Los cuentos del Tío Oso


Osi Bobi y las Aves
Un día Osi Bobi paseaba por el bosque cuando le llegó el sueño, se recostó en la hierba seca haciendo una mullida camita con las hojas y ahi se quedó dormido.
Poco tiempo pasó para que un chorlito que volaba por ah
í, se diera cuenta de que Osi Bobi se había recostado en el árbol en que estaba colocado su nido.
Muy molesto comenzo a chiflar y cantar, luego a gritar, pero Osi Bobi no se despertaba, al ver lo inútil de sus intentos comenzó a picotear a Osi Bobi en la panza.
Pero cada vez que ella picoteaba, la panza de Osi Bobi le rebotaba el pico.
Comenzó a graznar con deseperación y otras aves acudieron en su ayuda.
-¿Que pasa?- dijo una paloma
-Este Oso se quiere comer mis huevos que tengo en el nido ahi arriba en el árbol- contestó el chorlito
-Yo no veo nada malo en este osezno, está dormido- dijo un pato.
-AHHHH, pero ustedes no saben de lo que es capaz este animal!- contestó el chorlito
-La semana pasada se comió un avestruz con todo y huevos!!!-
-Cielo santo!!- exclamó una gallina.
-Eso es terrible- dijeron todas, menos el buho, que observaba todo desde la rama del árbol donde estaba recargado el oso.
-Tenemos que hacerlo huir, en este árbol hay muchos nidos, no podemos permitir que este malvado oso se coma nuestros hijitos.-
Y diciendo ésto todas las aves comenzaron a graznar a chirriar y a hacer mucho ruido con sus alas y sus patas, una tomó una piedra y se la aventó en la cabeza al Oso.
Pero no se preocupen, porque era una piedrita, pero fue suficiente el escándalo, Osi Bobi despertó.
Al ver su tamaño, las aves sintieron miedo, pero se armaron de valor y comenzaron a gritarle.
El Oso, aun adormilado las miró a todas, ellas se quedaron calladas y entonces Osi Bobi abrió la boca de una forma que todas las aves se quedaron frías.
-AAAAAAAAUUUUUUUUUUUHHHHHHHHHHHHMMMMMMM!!!!- bostezó Osi Bobi.
-AYYYYYY!!!- gritaron todas y huyeron despavoridas, todas volaron por todas direcciones, todas menos el buho, que seguía observando todo desde la rama del árbol.
En su loca huída, el chorlito y la cocona chocaron y se quedaron desmayadas, el pato le pegó con su ala a uno de los nidos, perdió el vuelo y cayó.
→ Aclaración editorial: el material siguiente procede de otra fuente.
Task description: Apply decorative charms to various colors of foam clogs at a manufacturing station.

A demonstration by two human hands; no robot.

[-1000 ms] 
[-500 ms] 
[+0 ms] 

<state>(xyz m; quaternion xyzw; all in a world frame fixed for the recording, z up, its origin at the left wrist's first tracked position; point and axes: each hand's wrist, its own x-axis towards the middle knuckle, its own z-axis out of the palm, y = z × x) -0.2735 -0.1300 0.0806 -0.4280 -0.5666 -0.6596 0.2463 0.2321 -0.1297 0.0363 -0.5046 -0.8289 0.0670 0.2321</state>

La gallina, por voltear a ver al oso chocó contra un árbol y también se desmayó, por último, la paloma se quedó atorada en unas ramas.
-¿Que pasa?- preguntó Osi Bobi.
-Estas aves locas que tienen miedo de un osezno- dijo el buho.
-Y es muy feroz ese osezno?- preguntó Osi Bobi con un poco de temor.
-Para nada dijo el buho- más bien me parece simpático e inocente.
-Ah... que alivio- respondíó Osi Bobi- Pero ahora estos pajarillos estan lastimados, bueno, ya que no podré dormir más, los ayudaré.
Y diciendo esto comenzó a levantar a los pajarillos uno por uno y los acostó en la que había sido su camita.
Levantó al gorrión y a la cocona, ayudó al pato a desatorar su ala y a la paloma, que de la impresión también se desmayó.
Llevó a la gallina junto con las otras aves y al chorlito lo devolvió al nido y con mucho cuidado subió el nido al árbol, donde estaba.
El buho tomaba fotos de cada una de estas acciones, para demostrar lo tontas que fueron las aves al juzgar al oso solo porque era diferente.
Cuando las aves despertaron, Osi Bobi ya se había ido, pero el buho se encargó de mostrarles las fotos para que tuvieran vergüenza y jamás hicieran lo mismo.
Desde ese día las aves tambien son amigas de Osi Bobi.